**Task to complete**
Word for word, please restate the lines from the beginning of the data through the line in which "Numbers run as" appears.

**Dataset section**

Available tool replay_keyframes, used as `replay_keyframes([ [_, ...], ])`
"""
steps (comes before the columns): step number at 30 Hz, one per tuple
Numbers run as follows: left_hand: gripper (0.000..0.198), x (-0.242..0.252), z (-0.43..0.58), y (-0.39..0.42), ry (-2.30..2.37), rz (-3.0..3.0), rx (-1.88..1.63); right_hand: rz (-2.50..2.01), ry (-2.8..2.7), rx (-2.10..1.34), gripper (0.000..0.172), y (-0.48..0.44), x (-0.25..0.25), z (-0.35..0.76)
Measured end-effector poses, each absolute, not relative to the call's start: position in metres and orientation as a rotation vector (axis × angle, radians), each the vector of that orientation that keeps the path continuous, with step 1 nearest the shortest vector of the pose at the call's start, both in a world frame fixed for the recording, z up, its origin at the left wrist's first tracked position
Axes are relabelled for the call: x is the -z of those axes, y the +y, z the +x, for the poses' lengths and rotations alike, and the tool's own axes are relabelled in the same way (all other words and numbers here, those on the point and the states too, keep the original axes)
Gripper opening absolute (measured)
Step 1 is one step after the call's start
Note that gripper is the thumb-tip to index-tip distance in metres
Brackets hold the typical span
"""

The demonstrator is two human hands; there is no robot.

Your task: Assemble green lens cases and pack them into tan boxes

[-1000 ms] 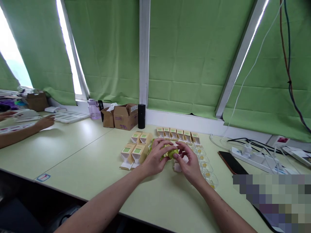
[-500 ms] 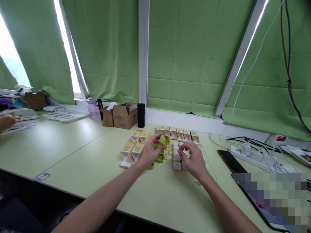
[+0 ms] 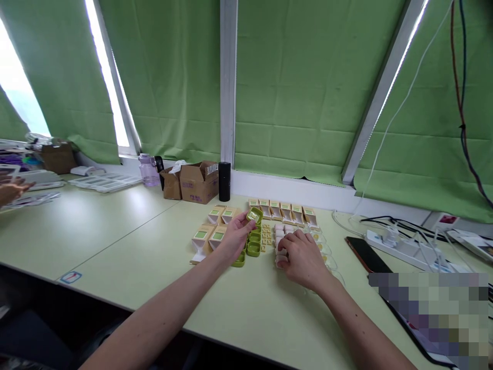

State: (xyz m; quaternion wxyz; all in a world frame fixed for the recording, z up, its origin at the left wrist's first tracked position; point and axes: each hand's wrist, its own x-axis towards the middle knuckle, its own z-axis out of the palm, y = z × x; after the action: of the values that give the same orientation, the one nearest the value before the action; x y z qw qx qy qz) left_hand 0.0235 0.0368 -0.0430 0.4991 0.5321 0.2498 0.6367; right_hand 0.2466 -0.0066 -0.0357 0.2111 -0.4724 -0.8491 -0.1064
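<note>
My left hand (image 3: pixel 238 232) is closed on a small green square case (image 3: pixel 254 215), raised and tilted so its hollow inside shows. Below it, several more green cases (image 3: pixel 253 248) stand in rows on the table. My right hand (image 3: pixel 302 257) reaches down at the near end of a group of pale pinkish rounded blocks (image 3: pixel 279 234). Its thumb and fingers close around the nearest pale block (image 3: pixel 281 260), which still sits in its row; the palm hides part of the group. Between the cases and blocks lie small yellow square pieces (image 3: pixel 266 234).
Folded tan cartons (image 3: pixel 200 244) stand left of the green cases, more cartons (image 3: pixel 285 211) behind. Clear rounded pieces (image 3: pixel 325 248) lie right of the blocks. A phone (image 3: pixel 367 255) and power strip (image 3: pixel 403 251) are further right. Another person's hand (image 3: pixel 13 189) is far left.
My right hand has lowered from above the blocks to the nearest one and closed around it. My left hand has tilted the green case and shifted it slightly left.
</note>
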Motion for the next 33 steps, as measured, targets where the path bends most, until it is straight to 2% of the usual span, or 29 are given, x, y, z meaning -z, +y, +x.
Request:
replay_keyframes([
  [14,0.031,0.038,0.022,0.029,0.474,1.180,-1.446,-1.377,-2.467,0.404,0.019,-0.011,0.037,0.241],
  [20,0.028,0.040,0.023,0.030,0.451,1.092,-1.445,-1.398,-2.420,0.279,0.016,-0.012,0.032,0.239],
  [24,0.026,0.042,0.024,0.032,0.456,1.081,-1.459,-1.284,-2.102,-0.099,0.010,-0.006,0.029,0.241],
  [29,0.029,0.041,0.025,0.031,0.505,1.137,-1.453,-0.875,-1.402,-0.986,0.035,0.004,0.030,0.244],
  [33,0.039,0.039,0.028,0.027,0.571,1.184,-1.407,-0.630,-1.056,-1.413,0.035,0.005,0.030,0.240],
])
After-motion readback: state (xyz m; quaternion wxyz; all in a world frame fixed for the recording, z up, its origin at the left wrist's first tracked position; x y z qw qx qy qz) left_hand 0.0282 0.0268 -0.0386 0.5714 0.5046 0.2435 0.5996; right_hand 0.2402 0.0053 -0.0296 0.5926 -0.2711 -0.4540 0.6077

**Task result**
Available tool replay_keyframes, used as `replay_keyframes([ [_, ...], ])`
"""
steps (comes before the columns): step number at 30 Hz, one per tuple
Numbers run as follows: left_hand: gripper (0.000..0.198), x (-0.242..0.252), z (-0.43..0.58), y (-0.39..0.42), ry (-2.30..2.37), rz (-3.0..3.0), rx (-1.88..1.63); right_hand: rz (-2.50..2.01), ry (-2.8..2.7), rx (-2.10..1.34), gripper (0.000..0.172), y (-0.48..0.44), x (-0.25..0.25), z (-0.35..0.76)

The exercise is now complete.